Copy the entire listing exactly.
┏━━
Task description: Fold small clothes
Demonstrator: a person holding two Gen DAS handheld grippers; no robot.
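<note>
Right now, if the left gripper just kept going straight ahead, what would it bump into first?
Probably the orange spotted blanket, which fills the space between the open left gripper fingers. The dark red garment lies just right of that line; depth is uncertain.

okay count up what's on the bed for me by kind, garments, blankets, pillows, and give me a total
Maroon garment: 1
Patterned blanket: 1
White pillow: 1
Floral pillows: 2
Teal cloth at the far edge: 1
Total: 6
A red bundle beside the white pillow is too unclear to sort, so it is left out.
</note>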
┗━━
* ANSWER:
Task description: Fold small clothes
Demonstrator: a person holding two Gen DAS handheld grippers; no robot.
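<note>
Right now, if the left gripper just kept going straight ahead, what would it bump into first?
Probably the orange spotted blanket, which fills the space between the open left gripper fingers. The dark red garment lies just right of that line; depth is uncertain.

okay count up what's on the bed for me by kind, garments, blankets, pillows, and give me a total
Maroon garment: 1
Patterned blanket: 1
White pillow: 1
Floral pillows: 2
Teal cloth at the far edge: 1
Total: 6
A red bundle beside the white pillow is too unclear to sort, so it is left out.
</note>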

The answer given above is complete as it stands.